What you have to do: Find the line containing "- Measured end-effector" in the entries below. Restate it and each line after it, word for word, up to and including the line containing "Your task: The".

(Recorded data)
•••

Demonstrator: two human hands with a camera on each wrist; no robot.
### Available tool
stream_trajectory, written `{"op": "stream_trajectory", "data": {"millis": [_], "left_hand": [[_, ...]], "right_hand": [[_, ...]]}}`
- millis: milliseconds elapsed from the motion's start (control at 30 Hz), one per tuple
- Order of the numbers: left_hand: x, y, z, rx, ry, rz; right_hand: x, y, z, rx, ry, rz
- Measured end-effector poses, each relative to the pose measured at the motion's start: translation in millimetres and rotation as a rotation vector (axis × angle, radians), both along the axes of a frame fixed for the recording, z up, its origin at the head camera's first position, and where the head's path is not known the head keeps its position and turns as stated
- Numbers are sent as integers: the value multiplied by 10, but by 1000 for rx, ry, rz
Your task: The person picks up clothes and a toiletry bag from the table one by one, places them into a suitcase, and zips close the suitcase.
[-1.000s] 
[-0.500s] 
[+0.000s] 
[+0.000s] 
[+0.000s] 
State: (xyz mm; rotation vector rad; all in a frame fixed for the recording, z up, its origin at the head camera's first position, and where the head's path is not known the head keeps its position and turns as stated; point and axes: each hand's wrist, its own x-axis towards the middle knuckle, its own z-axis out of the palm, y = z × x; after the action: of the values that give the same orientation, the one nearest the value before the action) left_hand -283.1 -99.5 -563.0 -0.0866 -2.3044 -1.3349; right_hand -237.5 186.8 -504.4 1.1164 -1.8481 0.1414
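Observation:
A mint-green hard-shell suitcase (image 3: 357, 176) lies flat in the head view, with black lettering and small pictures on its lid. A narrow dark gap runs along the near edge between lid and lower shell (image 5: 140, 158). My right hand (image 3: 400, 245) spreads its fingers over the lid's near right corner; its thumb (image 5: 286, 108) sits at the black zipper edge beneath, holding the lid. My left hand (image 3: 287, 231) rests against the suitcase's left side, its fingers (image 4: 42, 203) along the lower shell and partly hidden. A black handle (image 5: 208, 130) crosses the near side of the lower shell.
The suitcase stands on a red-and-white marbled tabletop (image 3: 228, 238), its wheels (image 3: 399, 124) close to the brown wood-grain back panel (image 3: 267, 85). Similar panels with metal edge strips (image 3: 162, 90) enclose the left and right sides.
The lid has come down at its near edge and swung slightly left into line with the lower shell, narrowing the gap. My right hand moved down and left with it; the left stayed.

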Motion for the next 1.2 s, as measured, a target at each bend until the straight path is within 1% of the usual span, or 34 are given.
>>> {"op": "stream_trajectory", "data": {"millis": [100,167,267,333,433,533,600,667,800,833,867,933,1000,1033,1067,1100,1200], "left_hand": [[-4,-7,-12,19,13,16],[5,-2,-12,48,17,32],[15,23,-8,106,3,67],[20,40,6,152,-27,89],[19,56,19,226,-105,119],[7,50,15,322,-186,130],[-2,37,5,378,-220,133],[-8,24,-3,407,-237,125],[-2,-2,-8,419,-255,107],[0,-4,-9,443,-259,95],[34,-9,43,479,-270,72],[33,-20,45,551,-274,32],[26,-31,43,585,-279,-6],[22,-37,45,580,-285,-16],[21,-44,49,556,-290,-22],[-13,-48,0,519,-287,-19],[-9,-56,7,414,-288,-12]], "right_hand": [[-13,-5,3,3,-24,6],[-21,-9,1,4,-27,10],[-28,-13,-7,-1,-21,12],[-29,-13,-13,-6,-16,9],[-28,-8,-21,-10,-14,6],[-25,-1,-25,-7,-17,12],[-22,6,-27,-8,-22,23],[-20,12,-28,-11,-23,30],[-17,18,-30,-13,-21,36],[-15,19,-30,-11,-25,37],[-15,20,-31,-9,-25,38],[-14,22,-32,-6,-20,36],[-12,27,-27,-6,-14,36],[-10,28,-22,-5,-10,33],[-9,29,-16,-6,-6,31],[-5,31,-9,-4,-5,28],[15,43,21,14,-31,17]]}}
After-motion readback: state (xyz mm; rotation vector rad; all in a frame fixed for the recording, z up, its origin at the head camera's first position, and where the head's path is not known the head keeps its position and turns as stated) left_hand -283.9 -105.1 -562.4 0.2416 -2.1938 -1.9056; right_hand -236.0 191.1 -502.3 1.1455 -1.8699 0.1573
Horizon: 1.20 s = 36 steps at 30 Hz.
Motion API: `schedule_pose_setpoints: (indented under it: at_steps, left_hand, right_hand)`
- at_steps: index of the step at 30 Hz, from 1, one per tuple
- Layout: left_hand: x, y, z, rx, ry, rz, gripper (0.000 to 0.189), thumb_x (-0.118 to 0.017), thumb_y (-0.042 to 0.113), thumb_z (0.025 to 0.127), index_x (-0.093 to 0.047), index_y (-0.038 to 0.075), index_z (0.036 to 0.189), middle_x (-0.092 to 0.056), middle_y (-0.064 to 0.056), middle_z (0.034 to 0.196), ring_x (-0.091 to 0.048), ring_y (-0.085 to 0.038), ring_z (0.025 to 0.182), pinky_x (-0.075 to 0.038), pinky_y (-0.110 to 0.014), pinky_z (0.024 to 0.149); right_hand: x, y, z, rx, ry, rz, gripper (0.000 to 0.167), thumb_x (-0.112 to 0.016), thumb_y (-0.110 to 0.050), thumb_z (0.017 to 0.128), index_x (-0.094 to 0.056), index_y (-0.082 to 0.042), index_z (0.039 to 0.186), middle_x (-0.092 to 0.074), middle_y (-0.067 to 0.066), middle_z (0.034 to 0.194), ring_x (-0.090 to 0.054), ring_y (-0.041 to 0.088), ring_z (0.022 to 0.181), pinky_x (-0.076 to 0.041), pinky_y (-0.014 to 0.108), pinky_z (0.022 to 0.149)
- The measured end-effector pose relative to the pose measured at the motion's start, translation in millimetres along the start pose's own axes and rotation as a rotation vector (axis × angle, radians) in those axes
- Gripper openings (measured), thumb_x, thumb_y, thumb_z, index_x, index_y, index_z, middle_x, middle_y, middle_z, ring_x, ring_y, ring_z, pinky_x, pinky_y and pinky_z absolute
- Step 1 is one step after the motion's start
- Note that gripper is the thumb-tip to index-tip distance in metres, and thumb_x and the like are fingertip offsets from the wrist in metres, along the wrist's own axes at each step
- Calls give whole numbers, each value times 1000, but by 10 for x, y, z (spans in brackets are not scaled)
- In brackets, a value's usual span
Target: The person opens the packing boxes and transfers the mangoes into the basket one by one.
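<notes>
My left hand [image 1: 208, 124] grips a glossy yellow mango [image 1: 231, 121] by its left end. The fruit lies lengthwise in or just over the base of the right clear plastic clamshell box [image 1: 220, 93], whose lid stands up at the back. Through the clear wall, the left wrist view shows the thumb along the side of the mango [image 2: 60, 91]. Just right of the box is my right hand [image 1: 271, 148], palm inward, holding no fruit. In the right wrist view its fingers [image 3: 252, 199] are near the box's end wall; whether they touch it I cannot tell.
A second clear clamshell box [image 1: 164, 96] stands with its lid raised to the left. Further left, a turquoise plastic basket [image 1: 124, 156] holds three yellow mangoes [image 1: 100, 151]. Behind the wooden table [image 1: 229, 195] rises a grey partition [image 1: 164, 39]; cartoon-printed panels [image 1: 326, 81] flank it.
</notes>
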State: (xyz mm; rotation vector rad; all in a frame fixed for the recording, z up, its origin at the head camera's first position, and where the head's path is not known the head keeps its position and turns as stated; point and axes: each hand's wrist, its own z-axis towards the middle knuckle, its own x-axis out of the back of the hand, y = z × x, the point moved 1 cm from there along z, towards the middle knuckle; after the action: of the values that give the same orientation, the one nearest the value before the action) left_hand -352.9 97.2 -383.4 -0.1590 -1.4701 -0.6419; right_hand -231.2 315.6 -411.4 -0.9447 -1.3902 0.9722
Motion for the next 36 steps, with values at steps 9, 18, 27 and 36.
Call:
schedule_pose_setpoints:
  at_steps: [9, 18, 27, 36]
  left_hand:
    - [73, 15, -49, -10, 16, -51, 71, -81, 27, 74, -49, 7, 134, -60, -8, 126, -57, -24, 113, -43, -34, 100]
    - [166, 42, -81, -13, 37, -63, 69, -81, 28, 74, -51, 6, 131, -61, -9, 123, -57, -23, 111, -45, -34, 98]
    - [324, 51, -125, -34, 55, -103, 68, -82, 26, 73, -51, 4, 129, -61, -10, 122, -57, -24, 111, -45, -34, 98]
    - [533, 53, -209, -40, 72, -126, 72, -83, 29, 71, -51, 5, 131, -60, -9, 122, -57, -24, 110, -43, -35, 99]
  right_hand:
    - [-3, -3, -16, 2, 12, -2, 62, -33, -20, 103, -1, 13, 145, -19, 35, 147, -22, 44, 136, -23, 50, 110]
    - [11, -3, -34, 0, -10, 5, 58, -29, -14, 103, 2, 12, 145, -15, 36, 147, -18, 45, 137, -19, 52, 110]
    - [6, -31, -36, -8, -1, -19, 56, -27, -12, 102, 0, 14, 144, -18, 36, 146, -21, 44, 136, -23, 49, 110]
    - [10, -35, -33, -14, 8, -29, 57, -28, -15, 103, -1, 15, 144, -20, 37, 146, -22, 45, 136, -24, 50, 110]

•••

Output of the exercise:
- Measured end-effector poses, each relative to the pose measured at the motion's start: translation in millimetres and rotation as a rotation vector (axis × angle, radians), both along the axes of a frame fixed for the recording, z up, its origin at the head camera's first position, and where the head's path is not known the head keeps its position and turns as stated
- Numbers are sent as integers: the value multiplied by 10, but by 1000 for rx, ry, rz
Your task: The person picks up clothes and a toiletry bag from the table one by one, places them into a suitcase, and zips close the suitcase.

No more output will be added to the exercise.